I do a great deal of daily email – sending, receiving, reading, deleting. I deal with countless people, coordinating news posts, dealing with vendors for reviews, emailing people regarding issues on Thoughts Media Inc. sites – including contests that we run. In the past six months, we’ve run some pretty big contests on the sites. And in the past six months, I’ve had more headaches over email than ever. The basic problem? Person “A” doesn’t get the email that person “B” sent – it’s not in their spam folder, it’s not in their deleted items; the email just never arrived. Person “C” is in the middle (that’s me), able to receive email from both people, but no matter how many emails are sent, no matter what the subject line of email content, person “A” and person “B” just can’t communicate. No error messages are generated, no bounces come back, the email is sent into a black hole never to emerge – somewhere there’s a “helpful” anti-spam server or software program that’s eating the email and leaving no trace. And poor person “A”, the person who won a great prize in a contest, has a hell of a time claiming it because they can’t communicate with the company!

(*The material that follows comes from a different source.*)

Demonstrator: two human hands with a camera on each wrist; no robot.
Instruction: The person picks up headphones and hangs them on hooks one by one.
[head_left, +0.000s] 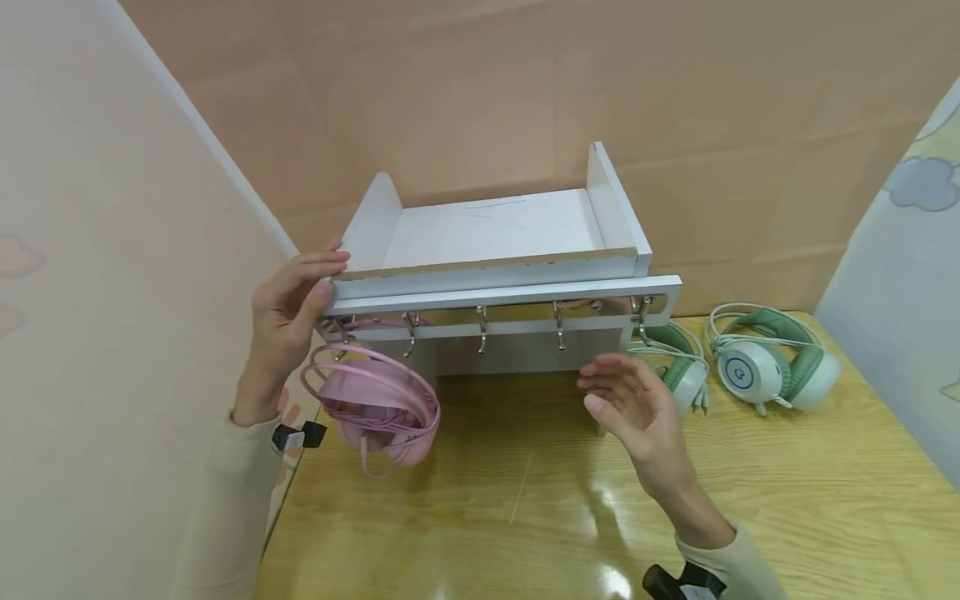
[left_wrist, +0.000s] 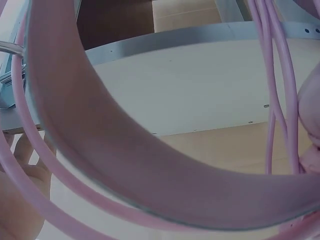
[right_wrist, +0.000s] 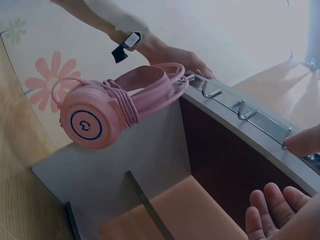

As much as I love the open and free concept that the Internet is based on, email is badly broken. Any idiot can run an SMTP server, there’s no central authorization or control, and thus we have billions upon billions of spam messages sent every year. Email is dying, and no one has the guts to step up and fix it – sure, there have been proposals (Sender ID, etc.) to make things better, but ultimately none of them go anywhere because the repercussions will be so far-reaching. Some of the loudest voices are likely system admins who run their own small SMTP servers and don’t want to have any one company control the flow of email, and they don’t want to have to pay a fee to run an email server. I sympathize, but you know what? Things need to change – how email is sent needs to change.

All of the smart filtering in the world can’t fix the horrible mess that email has become today. The only solution I can see is to only allow authorized, known, registered, and paid for mail servers to send email. Registering your SMTP server should be easy, fast, and not expensive – anyone running an SMTP server should be willing to pay $20 a year (or some other low number) to send email, and it would put an end to the millions of compromised botnet computers out there sending spam without the knowledge of their owners.

Email is dying – who’s going to rescue it?